An exact copy of the data below is needed; please leave out any pictures.

##### Data below #####

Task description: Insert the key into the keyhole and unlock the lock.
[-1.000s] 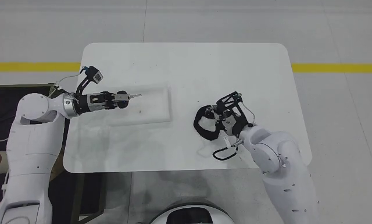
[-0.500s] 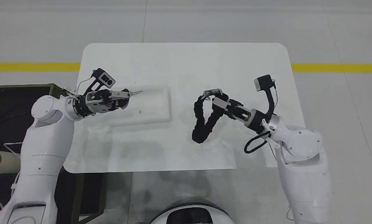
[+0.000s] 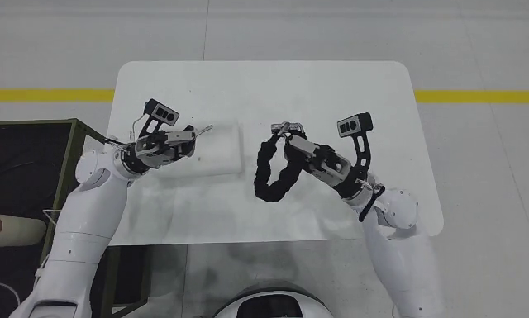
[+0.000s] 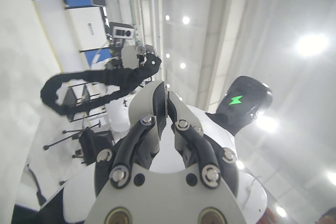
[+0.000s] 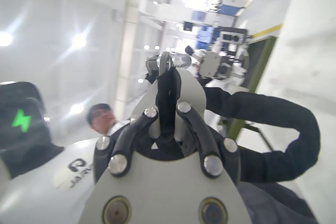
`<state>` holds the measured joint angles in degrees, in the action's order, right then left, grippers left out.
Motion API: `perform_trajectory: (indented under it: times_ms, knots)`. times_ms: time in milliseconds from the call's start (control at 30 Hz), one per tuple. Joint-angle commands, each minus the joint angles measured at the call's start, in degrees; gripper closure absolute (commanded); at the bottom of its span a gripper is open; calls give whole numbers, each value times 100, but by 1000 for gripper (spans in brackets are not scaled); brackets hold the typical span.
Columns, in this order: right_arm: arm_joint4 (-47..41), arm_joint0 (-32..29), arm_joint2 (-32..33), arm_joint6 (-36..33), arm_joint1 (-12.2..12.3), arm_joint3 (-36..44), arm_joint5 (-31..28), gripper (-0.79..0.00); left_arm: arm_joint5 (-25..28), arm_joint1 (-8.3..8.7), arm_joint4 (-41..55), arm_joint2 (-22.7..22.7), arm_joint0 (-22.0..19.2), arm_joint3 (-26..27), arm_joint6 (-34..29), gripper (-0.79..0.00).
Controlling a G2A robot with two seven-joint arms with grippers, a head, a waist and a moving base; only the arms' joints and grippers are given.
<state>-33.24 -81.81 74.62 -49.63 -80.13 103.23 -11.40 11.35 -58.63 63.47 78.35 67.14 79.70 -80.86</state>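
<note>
Closest in, the left jaws: pressed together on the key [image 4: 166,86], gripping it edge-on with the thin metal blade poking out past the tips. Likewise the right jaws: closed on the black fabric sleeve of the lock [image 5: 166,96], clamping it just behind the silver cylinder [image 5: 172,60] (that end sticking out beyond the tips). Past the grip, the sleeved loop [image 3: 266,176] sagging away in a long curve towards the near side of the bench [image 3: 347,83]; impossible to tell whether touching the surface. From above, both held over the middle of the bench, key on the left, cylinder on the right, pointed roughly at each other but apart, with a clear gap between. Not yet in the keyhole. Under the key and the left jaws, a white pad [image 3: 225,153] lying flat on the bench. Farthest out, beyond the bench's back edge, a yellow line [image 3: 50,94] across the pale floor [image 3: 289,21].
</note>
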Motion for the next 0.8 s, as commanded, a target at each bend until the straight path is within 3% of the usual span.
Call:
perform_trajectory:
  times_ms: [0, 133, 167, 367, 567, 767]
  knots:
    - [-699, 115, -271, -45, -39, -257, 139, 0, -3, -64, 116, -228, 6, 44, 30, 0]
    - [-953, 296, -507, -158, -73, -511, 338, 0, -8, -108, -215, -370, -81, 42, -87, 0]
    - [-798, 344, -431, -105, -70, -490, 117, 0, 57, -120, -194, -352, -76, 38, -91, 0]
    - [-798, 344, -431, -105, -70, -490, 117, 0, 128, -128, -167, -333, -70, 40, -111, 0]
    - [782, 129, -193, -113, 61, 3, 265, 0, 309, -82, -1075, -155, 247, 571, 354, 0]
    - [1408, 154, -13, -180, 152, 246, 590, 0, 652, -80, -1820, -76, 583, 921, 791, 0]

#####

▶ _Answer for the task_
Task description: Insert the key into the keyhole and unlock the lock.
[-1.000s] 
[-0.500s] 
[+0.000s] 
[+0.000s] 
[+0.000s] 
`<state>` holds the measured joint angles in degrees, in the action's order, right then left, grippers left out.
Motion API: `perform_trajectory: (indented under it: times_ms, knots)`. times_ms: time in milliseconds from the call's start (control at 30 Hz), one per tuple. Joint-angle commands, each minus the joint angles measured at the call's start, in degrees; gripper closure absolute (commanded); at the bottom of its span a gripper is open; calls give whole numbers, each value times 100, but by 1000 for gripper (spans in brackets are not scaled); brackets hold the typical span.
Columns, in this order: right_arm: arm_joint4 (-47..41), arm_joint0 (-32..29), arm_joint2 (-32..33), arm_joint6 (-36..33), arm_joint1 (-12.2..12.3), arm_joint3 (-36..44), arm_joint5 (-31..28), gripper (-0.79..0.00); left_arm: arm_joint5 (-25..28), arm_joint1 (-8.3..8.7), arm_joint4 (-41..55), arm_joint2 (-22.7..22.7), arm_joint0 (-22.0..19.2), arm_joint3 (-26..27), arm_joint6 (-34..29), gripper (-0.79..0.00).
Controlling a G2A robot with two seven-joint arms with grippers, a head, a waist and a moving base; only the arms' joints and grippers are given.
<state>-33.24 -81.81 74.62 -49.63 -80.13 103.23 -11.40 11.35 -58.63 63.47 78.35 67.14 79.70 -80.86</state>
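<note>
Closest in, the left jaws: pressed together on the key [image 4: 166,86], gripping it edge-on with the thin metal blade poking out past the tips. Likewise the right jaws: closed on the black fabric sleeve of the lock [image 5: 166,96], clamping it just behind the silver cylinder [image 5: 172,60] (that end sticking out beyond the tips). Past the grip, the sleeved loop [image 3: 266,176] sagging away in a long curve towards the near side of the bench [image 3: 347,83]; impossible to tell whether touching the surface. From above, both held over the middle of the bench, key on the left, cylinder on the right, pointed roughly at each other but apart, with a clear gap between. Not yet in the keyhole. Under the key and the left jaws, a white pad [image 3: 225,153] lying flat on the bench. Farthest out, beyond the bench's back edge, a yellow line [image 3: 50,94] across the pale floor [image 3: 289,21].
</note>
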Motion for the next 0.8 s, as commanded, a target at each bend until the straight path is within 3% of the usual span.
Call:
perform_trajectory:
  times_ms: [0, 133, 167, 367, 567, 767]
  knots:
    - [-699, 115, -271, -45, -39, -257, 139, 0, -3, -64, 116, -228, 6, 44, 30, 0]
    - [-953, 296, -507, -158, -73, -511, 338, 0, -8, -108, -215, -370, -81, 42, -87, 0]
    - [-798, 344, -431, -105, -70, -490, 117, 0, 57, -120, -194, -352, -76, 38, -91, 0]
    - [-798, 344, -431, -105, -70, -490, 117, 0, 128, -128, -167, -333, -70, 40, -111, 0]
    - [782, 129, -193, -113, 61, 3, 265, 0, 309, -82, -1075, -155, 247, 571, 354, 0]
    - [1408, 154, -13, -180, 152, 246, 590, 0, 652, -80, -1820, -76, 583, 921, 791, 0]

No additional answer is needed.